=== DATA SHOWN ===

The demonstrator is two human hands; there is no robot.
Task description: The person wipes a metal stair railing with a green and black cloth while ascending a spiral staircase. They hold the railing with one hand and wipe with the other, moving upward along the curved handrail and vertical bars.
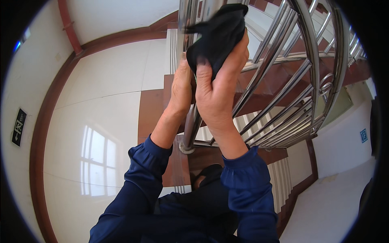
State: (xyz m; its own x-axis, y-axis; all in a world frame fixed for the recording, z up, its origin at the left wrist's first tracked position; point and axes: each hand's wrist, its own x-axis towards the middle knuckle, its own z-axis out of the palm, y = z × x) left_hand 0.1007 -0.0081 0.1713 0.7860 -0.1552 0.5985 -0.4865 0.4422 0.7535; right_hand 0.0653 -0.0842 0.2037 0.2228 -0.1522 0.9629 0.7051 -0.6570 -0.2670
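Note:
A dark cloth (217, 38) is bunched in my right hand (217, 88), with the thumb pressed on its lower part and the fingers behind it. It lies against a thick upright metal post (190, 127) of the stair railing. To the left, my left hand (181, 86) is held upright along the other side of the post, its palm turned inward. Its fingertips are close to the cloth's left edge; whether it grips the post or the cloth is hidden. Shiny metal bars of the railing (273, 39) slant away on the right.
Stairs with red-brown edges (278, 179) run down at the right, below the railing. A pale tiled landing (100, 112) lies at the left, by a white wall with an exit sign (19, 127). A red pipe (70, 30) stands in the far corner.

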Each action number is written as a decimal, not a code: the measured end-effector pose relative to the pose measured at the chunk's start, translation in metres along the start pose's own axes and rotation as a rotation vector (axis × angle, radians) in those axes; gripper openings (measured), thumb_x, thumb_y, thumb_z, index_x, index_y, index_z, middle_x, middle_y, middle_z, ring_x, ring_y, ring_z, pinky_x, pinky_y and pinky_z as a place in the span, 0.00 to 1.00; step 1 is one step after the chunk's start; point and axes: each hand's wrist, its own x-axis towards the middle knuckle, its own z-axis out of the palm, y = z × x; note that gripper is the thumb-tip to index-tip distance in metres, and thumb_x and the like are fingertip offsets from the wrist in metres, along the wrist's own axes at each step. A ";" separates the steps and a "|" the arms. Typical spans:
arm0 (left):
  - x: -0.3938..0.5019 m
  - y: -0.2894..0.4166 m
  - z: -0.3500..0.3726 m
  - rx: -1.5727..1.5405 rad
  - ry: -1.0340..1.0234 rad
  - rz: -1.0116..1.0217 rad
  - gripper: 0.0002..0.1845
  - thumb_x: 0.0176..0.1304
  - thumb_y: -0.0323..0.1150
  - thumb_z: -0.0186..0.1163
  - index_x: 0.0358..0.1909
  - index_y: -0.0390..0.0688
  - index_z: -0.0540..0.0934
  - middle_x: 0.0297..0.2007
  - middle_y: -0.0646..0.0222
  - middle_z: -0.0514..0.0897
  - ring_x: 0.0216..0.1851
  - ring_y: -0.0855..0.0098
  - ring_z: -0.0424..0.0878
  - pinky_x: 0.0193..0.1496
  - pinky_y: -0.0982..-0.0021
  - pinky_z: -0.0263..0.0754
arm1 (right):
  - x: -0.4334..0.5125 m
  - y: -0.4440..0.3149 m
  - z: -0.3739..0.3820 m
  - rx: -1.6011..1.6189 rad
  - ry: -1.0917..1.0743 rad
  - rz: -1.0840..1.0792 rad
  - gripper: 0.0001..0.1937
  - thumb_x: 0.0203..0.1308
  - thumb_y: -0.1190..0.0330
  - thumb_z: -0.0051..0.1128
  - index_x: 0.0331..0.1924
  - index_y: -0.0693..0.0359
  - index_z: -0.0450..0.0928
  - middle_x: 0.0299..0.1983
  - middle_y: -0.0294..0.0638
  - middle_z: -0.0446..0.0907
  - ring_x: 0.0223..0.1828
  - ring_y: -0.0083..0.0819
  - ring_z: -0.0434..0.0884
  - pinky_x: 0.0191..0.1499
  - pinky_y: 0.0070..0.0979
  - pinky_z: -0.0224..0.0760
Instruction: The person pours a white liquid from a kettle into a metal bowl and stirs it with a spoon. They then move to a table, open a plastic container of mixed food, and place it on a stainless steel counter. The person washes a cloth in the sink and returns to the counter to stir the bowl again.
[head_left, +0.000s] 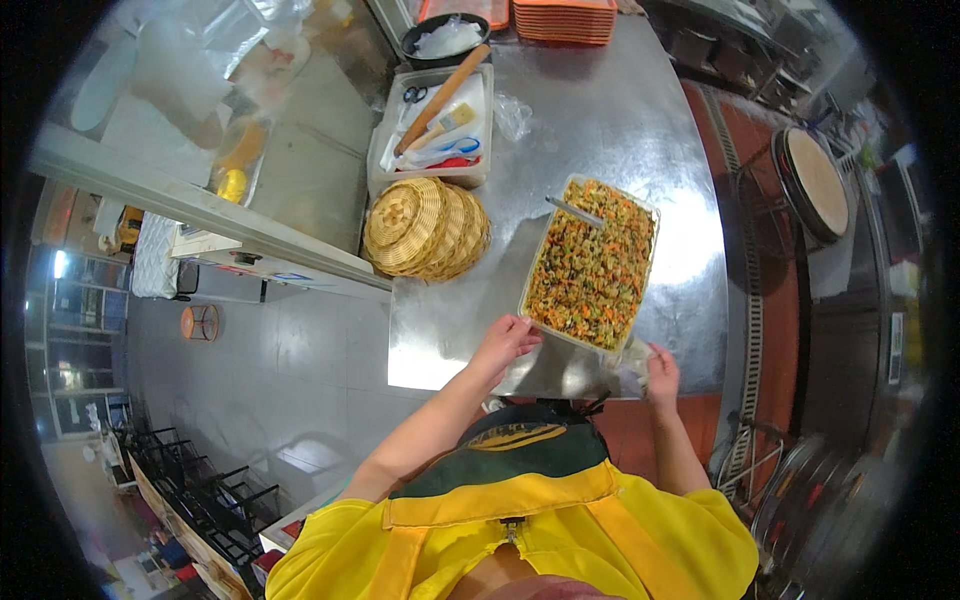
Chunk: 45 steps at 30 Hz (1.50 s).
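A rectangular tray of finely chopped mixed vegetable filling (592, 270) rests on the stainless steel table (442, 330). The metal handle of a utensil (574, 211) sticks out of the filling over the tray's upper left side. My left hand (511, 341) is at the tray's lower left corner, fingertips near its rim; whether it grips the rim is unclear. My right hand (661, 375), beside the lower right corner, holds a crumpled, partly see-through plastic bag or film (634, 364), which touches or lies close to the tray.
Stacked wicker baskets (427, 229) stand left of the tray. Beyond them are a plastic bin (484, 169) with a wooden rolling pin (442, 97) and scissors (415, 94), a black pan (445, 37) and orange trays (566, 21). A glass partition borders the table's left side.
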 end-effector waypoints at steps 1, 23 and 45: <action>0.002 -0.002 -0.007 -0.006 0.009 0.006 0.16 0.65 0.38 0.53 0.49 0.39 0.70 0.43 0.66 0.77 0.45 0.72 0.75 0.47 0.73 0.68 | 0.015 -0.018 -0.011 0.057 0.038 0.042 0.12 0.64 0.67 0.47 0.44 0.66 0.75 0.36 0.36 0.76 0.37 0.22 0.74 0.37 0.21 0.68; 0.026 0.007 -0.160 1.013 0.623 -0.862 0.84 0.21 0.54 0.78 0.63 0.40 0.18 0.66 0.47 0.19 0.69 0.47 0.21 0.67 0.45 0.29 | 0.317 -0.334 0.375 -0.887 -0.268 -1.033 0.13 0.50 0.68 0.53 0.42 0.55 0.77 0.49 0.38 0.73 0.48 0.39 0.75 0.48 0.34 0.71; 0.021 -0.011 -0.163 1.024 0.666 -0.681 0.84 0.18 0.52 0.79 0.62 0.33 0.19 0.64 0.38 0.19 0.67 0.40 0.19 0.64 0.38 0.30 | 0.394 -0.406 0.361 -1.463 0.128 -1.161 0.10 0.55 0.67 0.49 0.42 0.54 0.77 0.41 0.39 0.78 0.47 0.36 0.75 0.40 0.31 0.74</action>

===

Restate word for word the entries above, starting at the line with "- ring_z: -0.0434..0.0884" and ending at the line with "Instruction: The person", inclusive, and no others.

* ANSWER SECTION *
  - ring_z: -0.0434..0.0884
  - pinky_x: 0.0191..0.1499
  - pinky_y: 0.0070..0.0979
  - pinky_z: -0.0224..0.0760
Instruction: The person pours a white liquid from a kettle into a metal bowl and stirs it with a spoon. They then move to a table, open a plastic container of mixed food, and place it on a stainless steel counter. The person washes a cloth in the sink and returns to the counter to stir the bowl again.

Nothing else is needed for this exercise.